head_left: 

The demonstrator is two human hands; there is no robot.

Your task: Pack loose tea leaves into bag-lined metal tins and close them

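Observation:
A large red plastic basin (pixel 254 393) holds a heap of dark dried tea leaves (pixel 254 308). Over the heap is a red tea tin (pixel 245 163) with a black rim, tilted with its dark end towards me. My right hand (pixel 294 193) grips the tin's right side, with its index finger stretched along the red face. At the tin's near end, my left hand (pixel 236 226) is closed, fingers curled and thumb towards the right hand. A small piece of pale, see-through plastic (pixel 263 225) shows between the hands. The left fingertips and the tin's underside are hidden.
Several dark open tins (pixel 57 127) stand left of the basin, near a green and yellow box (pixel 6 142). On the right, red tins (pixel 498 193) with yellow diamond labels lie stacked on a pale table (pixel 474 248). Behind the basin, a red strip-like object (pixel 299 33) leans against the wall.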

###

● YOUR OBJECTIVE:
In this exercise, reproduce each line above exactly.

● RESULT FOR THIS TASK:
head_left: 

The demonstrator is two human hands; there is no robot.

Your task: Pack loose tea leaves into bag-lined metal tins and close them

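Observation:
A large red plastic basin (pixel 254 393) holds a heap of dark dried tea leaves (pixel 254 308). Over the heap is a red tea tin (pixel 245 163) with a black rim, tilted with its dark end towards me. My right hand (pixel 294 193) grips the tin's right side, with its index finger stretched along the red face. At the tin's near end, my left hand (pixel 236 226) is closed, fingers curled and thumb towards the right hand. A small piece of pale, see-through plastic (pixel 263 225) shows between the hands. The left fingertips and the tin's underside are hidden.
Several dark open tins (pixel 57 127) stand left of the basin, near a green and yellow box (pixel 6 142). On the right, red tins (pixel 498 193) with yellow diamond labels lie stacked on a pale table (pixel 474 248). Behind the basin, a red strip-like object (pixel 299 33) leans against the wall.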

Nothing remains to be added to this answer.